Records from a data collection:
________________________________________

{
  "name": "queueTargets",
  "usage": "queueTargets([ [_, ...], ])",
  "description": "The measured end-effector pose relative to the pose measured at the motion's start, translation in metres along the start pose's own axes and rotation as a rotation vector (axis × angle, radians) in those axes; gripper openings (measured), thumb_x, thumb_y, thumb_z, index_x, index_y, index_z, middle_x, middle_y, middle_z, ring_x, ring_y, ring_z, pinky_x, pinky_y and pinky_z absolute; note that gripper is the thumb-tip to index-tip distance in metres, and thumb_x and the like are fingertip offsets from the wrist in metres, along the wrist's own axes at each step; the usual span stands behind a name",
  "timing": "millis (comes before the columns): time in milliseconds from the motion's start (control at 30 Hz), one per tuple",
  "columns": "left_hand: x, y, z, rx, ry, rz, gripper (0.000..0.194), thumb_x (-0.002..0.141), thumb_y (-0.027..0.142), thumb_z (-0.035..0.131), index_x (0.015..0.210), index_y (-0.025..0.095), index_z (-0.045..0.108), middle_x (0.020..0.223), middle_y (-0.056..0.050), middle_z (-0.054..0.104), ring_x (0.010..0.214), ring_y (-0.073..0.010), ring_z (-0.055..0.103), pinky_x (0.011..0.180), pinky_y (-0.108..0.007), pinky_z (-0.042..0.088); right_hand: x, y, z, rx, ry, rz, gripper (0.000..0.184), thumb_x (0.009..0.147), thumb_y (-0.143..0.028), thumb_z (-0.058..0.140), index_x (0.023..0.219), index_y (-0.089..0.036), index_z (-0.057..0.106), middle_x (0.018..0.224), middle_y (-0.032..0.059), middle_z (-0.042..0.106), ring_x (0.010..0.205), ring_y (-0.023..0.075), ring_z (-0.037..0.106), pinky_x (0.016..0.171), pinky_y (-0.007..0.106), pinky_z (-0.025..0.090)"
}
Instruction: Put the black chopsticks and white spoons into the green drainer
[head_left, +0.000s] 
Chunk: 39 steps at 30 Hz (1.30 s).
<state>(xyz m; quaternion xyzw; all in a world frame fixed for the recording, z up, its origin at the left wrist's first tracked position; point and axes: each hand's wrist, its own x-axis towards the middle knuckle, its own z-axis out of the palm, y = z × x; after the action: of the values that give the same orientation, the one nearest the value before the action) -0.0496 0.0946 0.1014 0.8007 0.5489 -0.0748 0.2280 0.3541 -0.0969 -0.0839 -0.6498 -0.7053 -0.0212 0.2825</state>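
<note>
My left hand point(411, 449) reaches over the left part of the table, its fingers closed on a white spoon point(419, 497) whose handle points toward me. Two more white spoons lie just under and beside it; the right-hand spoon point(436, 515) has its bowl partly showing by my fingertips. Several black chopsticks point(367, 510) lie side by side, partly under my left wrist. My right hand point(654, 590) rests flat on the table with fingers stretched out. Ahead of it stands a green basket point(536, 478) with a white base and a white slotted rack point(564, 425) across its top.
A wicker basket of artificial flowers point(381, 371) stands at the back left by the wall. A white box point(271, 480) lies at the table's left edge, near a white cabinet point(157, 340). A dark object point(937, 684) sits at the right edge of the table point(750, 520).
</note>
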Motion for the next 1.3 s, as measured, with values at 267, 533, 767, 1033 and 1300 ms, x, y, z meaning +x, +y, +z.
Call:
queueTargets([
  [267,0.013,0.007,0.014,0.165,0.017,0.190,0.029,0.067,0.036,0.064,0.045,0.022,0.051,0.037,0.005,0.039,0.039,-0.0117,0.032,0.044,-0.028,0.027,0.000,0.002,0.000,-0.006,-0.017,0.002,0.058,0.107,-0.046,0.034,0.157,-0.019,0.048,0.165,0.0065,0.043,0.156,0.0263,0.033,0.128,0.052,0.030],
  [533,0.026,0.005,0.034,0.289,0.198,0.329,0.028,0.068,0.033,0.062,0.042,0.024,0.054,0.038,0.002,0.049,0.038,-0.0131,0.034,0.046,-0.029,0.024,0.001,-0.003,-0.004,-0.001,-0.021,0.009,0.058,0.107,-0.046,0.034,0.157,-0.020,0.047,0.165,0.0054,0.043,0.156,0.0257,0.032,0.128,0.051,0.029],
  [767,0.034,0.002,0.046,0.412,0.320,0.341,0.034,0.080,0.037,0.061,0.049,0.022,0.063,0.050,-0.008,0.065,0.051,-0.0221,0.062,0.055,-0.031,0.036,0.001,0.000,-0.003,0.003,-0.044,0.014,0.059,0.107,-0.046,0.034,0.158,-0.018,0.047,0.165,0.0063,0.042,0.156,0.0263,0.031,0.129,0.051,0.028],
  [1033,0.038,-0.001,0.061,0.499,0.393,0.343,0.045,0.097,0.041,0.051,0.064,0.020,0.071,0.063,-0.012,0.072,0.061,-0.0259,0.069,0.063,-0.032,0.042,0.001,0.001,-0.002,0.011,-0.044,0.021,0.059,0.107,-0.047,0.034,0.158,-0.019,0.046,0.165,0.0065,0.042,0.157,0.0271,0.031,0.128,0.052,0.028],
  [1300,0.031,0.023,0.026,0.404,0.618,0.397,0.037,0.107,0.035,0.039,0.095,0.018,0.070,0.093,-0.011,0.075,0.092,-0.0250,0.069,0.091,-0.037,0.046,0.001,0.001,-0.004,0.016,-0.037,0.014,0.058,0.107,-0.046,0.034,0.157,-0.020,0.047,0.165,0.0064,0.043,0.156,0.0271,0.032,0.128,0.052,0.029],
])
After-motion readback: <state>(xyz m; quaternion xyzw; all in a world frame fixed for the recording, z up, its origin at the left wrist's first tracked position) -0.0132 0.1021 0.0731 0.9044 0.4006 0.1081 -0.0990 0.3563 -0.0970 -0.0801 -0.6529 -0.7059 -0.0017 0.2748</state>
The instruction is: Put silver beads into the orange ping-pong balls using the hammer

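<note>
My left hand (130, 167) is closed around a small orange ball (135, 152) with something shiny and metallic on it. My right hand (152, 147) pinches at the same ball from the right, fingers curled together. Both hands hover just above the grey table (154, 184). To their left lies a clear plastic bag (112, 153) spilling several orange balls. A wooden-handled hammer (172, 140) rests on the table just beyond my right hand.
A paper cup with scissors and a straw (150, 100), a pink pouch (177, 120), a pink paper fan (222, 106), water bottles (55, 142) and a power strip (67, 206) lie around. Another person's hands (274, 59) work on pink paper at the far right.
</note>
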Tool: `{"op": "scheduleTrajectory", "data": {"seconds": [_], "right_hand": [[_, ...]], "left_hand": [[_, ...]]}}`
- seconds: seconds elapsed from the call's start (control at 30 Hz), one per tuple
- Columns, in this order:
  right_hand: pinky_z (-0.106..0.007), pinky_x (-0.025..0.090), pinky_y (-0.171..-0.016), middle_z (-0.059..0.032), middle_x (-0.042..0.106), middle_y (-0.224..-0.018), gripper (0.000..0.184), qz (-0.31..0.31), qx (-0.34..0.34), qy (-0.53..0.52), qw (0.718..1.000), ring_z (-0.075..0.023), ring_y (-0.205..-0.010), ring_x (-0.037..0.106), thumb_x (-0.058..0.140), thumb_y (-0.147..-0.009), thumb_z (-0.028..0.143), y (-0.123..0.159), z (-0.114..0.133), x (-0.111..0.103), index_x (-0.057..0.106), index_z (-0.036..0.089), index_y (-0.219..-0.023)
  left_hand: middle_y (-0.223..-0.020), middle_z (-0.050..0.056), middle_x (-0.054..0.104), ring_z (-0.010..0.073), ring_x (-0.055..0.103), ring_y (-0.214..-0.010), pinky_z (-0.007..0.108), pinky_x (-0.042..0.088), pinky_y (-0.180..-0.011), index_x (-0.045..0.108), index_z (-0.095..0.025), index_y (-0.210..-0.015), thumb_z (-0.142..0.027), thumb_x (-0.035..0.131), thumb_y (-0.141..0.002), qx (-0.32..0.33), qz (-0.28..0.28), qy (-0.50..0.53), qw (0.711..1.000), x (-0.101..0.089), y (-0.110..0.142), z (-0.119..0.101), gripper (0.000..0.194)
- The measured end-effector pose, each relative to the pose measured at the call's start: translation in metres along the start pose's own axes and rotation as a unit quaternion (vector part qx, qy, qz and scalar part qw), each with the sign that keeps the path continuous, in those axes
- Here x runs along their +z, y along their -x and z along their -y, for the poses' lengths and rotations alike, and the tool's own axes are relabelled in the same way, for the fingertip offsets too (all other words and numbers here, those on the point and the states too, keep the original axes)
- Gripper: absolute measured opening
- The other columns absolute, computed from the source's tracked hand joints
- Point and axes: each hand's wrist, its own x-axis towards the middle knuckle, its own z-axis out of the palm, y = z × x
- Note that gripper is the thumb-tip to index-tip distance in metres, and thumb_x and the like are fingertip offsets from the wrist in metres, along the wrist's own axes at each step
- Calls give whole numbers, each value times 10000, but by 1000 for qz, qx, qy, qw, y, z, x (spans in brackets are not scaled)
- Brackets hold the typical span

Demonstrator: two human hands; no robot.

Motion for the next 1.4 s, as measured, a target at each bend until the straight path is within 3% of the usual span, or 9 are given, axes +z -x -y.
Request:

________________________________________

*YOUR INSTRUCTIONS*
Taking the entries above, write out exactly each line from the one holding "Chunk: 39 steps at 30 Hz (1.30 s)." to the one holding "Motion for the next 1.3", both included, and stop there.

*RESPONSE TO THIS EXERCISE*
Chunk: 39 steps at 30 Hz (1.30 s).
<state>(xyz m; quaternion xyzw; all in a world frame fixed for the recording, z up, its origin at the left wrist's first tracked position; point and axes: each hand's wrist, its own x-axis towards the middle knuckle, its own z-axis out of the palm, y = z × x; after the action: of the values that give the same orientation, the one nearest the value before the action) -0.0496 0.0946 0.1014 0.8007 0.5489 -0.0748 0.2280 0.3541 -0.0969 -0.0839 -0.6498 -0.7053 -0.0212 0.2825</state>
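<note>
My left hand point(411, 449) reaches over the left part of the table, its fingers closed on a white spoon point(419, 497) whose handle points toward me. Two more white spoons lie just under and beside it; the right-hand spoon point(436, 515) has its bowl partly showing by my fingertips. Several black chopsticks point(367, 510) lie side by side, partly under my left wrist. My right hand point(654, 590) rests flat on the table with fingers stretched out. Ahead of it stands a green basket point(536, 478) with a white base and a white slotted rack point(564, 425) across its top.
A wicker basket of artificial flowers point(381, 371) stands at the back left by the wall. A white box point(271, 480) lies at the table's left edge, near a white cabinet point(157, 340). A dark object point(937, 684) sits at the right edge of the table point(750, 520).
</note>
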Motion for the next 1.3 s, as measured, with values at 267, 533, 767, 1033 and 1300 ms, x, y, z meaning +x, +y, +z.

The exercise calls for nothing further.